With the material below, print exactly the lines between the line holding "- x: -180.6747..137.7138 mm" and the line holding "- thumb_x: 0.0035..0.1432", inclusive. Add nothing else.

» **DATASET EXCERPT**:
>>>

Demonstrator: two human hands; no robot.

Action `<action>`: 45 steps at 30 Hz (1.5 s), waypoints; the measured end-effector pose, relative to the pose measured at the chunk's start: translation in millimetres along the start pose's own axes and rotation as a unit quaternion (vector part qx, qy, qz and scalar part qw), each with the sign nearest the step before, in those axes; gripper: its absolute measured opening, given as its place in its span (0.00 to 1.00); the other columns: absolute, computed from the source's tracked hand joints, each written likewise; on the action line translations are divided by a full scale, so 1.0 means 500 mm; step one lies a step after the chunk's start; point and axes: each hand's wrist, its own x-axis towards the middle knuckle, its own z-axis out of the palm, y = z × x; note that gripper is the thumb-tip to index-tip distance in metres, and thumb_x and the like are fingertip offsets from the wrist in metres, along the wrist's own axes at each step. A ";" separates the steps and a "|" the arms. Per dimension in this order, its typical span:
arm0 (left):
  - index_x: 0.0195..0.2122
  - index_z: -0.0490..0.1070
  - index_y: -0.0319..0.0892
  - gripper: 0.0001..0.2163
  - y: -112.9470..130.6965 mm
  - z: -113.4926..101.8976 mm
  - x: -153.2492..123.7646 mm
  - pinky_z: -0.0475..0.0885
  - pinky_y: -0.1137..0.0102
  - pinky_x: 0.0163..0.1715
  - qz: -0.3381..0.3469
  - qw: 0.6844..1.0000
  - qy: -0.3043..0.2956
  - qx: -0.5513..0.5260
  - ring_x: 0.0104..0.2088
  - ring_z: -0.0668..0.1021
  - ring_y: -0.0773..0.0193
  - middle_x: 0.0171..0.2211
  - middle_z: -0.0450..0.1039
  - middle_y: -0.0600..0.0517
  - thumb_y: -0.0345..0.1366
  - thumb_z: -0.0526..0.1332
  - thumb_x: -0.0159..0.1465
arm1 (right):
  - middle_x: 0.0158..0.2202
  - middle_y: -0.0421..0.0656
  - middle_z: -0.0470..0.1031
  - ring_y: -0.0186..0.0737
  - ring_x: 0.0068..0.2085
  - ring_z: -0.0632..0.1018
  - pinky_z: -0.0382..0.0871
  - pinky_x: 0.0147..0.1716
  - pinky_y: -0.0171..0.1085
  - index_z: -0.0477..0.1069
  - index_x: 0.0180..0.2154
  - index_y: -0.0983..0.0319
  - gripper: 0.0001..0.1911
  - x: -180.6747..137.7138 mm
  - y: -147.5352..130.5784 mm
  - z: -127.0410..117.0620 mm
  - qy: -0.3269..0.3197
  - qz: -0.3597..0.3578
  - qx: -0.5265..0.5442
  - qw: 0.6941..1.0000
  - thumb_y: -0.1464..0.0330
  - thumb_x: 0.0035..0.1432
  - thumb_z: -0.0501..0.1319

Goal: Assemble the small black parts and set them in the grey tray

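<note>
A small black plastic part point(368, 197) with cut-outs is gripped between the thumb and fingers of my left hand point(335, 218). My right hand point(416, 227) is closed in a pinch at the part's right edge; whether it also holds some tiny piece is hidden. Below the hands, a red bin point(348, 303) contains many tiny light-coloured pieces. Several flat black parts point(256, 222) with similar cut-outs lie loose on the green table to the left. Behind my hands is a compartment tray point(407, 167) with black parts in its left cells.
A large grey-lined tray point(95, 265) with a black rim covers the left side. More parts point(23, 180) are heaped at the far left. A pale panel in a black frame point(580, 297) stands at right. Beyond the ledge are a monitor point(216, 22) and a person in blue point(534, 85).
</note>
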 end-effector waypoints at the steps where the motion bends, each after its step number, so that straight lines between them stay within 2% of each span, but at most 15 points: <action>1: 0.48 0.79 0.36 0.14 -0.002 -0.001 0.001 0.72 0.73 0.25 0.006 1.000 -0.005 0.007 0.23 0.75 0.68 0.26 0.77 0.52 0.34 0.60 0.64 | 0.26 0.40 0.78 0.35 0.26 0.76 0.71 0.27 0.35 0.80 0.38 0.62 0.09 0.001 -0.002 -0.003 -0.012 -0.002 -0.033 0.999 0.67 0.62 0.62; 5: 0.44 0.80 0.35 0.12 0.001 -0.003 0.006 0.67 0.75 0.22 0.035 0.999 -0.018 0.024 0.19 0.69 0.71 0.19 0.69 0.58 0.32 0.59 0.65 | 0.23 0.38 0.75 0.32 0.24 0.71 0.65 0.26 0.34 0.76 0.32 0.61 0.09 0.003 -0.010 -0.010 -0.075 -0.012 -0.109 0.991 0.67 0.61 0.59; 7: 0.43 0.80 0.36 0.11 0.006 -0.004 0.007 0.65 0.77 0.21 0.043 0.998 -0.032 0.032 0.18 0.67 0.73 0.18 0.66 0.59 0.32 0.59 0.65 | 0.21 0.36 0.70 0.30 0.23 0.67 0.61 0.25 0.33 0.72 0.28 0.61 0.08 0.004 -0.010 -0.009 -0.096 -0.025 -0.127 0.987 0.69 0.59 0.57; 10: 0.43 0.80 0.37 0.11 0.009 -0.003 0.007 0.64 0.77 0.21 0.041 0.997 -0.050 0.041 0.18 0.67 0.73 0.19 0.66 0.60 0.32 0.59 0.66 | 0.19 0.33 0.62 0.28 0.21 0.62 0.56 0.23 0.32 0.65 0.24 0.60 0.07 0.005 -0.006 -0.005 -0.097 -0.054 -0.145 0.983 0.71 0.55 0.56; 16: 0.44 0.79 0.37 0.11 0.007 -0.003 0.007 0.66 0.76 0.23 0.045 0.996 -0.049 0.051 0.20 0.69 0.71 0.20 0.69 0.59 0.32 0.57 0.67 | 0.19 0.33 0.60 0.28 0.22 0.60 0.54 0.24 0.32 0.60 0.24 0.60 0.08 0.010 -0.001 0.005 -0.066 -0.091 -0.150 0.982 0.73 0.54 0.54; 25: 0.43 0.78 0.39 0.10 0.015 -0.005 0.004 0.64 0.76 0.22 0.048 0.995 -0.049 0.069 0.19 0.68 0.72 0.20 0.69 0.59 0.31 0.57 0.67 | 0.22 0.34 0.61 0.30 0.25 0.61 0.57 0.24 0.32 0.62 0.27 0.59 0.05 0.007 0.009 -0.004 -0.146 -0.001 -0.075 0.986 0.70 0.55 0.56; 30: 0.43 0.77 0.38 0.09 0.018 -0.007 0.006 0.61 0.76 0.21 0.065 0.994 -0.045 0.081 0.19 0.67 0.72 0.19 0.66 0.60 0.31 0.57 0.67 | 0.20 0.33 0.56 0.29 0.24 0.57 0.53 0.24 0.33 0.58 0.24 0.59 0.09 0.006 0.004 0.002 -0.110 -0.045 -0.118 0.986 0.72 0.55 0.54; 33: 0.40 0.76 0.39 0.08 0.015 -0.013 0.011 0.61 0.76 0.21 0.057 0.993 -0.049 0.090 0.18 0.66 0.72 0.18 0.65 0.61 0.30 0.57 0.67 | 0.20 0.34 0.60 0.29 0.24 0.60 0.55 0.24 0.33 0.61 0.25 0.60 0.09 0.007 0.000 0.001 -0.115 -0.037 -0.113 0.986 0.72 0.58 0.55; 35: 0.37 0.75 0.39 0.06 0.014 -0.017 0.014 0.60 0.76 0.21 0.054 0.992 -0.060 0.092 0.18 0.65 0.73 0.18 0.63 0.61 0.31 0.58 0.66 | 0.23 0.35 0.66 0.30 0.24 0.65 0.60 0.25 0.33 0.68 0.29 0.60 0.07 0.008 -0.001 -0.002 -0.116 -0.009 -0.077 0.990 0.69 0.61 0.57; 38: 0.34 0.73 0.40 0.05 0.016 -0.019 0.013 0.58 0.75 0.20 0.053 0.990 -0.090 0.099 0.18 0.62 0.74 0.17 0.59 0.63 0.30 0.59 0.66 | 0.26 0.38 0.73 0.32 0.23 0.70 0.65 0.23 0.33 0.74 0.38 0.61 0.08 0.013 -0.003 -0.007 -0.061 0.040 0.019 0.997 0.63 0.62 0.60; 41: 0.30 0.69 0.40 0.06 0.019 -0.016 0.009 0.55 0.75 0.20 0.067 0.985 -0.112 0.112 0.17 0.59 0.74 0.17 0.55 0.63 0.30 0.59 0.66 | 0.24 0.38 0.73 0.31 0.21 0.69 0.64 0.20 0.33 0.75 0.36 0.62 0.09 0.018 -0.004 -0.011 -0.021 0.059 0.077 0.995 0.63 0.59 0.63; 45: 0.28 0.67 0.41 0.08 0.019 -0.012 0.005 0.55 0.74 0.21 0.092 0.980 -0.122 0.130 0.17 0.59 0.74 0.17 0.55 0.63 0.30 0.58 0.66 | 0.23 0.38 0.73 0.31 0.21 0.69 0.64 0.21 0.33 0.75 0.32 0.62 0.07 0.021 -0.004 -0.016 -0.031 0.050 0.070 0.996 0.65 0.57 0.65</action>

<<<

» **SOLUTION FOR THIS EXERCISE**:
  - x: -180.6747..137.7138 mm
  - y: -147.5352..130.5784 mm
  - z: -127.0410..117.0620 mm
  - qy: -0.3269..0.3197
  - qz: -0.3597..0.3578
  - qx: -0.5265..0.5442
  - qw: 0.6941..1.0000
  - thumb_y: -0.1464..0.0330
  - thumb_x: 0.0035..0.1432

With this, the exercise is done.